Author:Alison Gaylin

“What?”

“The invite? To your place?”

Slowly, it comes back to me. The morning after my arrest. Standing in his doorway. The sadness in his face. The pity as he looked down on me, into my eyes. And please thank Nora for me. It can’t be easy, sleeping alone. . . . The way I’d felt. Like something more trouble than it’s worth. The words had spilled out. I wish you guys would come up and visit me sometime. I have a big house. Lots of room. I’d like to return the favor.

It feels like so long ago. “Great!” I say it with a cheer that sounds more forced than Luke’s. “When?”

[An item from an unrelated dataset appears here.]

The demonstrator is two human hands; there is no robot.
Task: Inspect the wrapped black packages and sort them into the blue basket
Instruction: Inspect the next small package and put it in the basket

We settle on next Wednesday. Luke tells me that he isn’t shooting that day or the following, and he’s pretty sure Nora can take those days off too. “We’ll get there in time for The Bachelor,” he says.

As he speaks, I walk down the hallway to my one spare bedroom, Emily’s old room. The shut door. I try to remember the last time I opened it. Then I do.

Luke is talking about how great it will be to get out of the city and I’m saying how wonderful it will be to have him and Nora see my place and it feels like we’re both reciting lines from a script, neither one of us very convincingly.

“Cam,” he says finally.

“Yes?”

“You think I’m keeping something from you, don’t you?”

I frown. “Well, I—”

“You know me too well.”

“Well . . . what are you keeping from me?”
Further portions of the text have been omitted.